▸ **WORK REQUEST**: It would help if you retyped the data exactly, leaving out the pictures.

▸ **SOURCE MATERIAL**:
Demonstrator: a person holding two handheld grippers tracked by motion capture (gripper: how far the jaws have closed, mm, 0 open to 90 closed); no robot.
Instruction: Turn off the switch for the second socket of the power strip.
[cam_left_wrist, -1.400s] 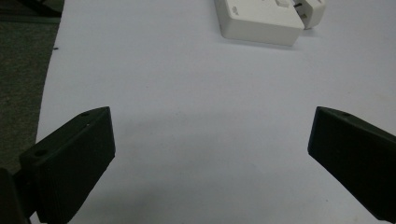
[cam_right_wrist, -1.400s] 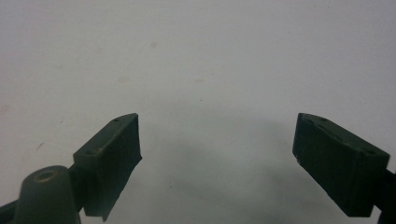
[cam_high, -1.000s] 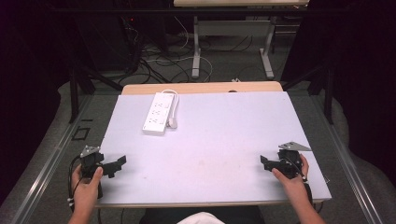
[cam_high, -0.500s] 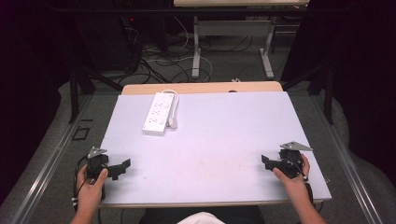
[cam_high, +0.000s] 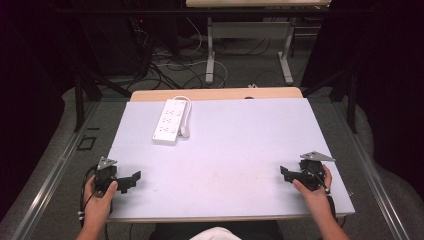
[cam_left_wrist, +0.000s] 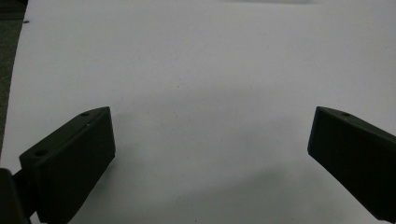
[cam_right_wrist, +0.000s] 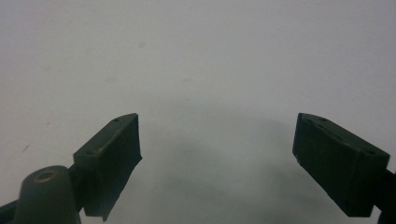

▸ **REPLY**:
Demonstrator: a person holding two handheld grippers tracked by motion capture (gripper: how far the jaws have closed, mm, 0 open to 90 closed); no robot.
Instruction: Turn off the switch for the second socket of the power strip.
[cam_left_wrist, -1.400s] 
[cam_right_wrist, -1.400s] 
[cam_high, -1.000s] 
[cam_high, -0.500s] 
[cam_high, +0.000s] 
[cam_left_wrist, +0.000s] 
[cam_right_wrist, +0.000s] 

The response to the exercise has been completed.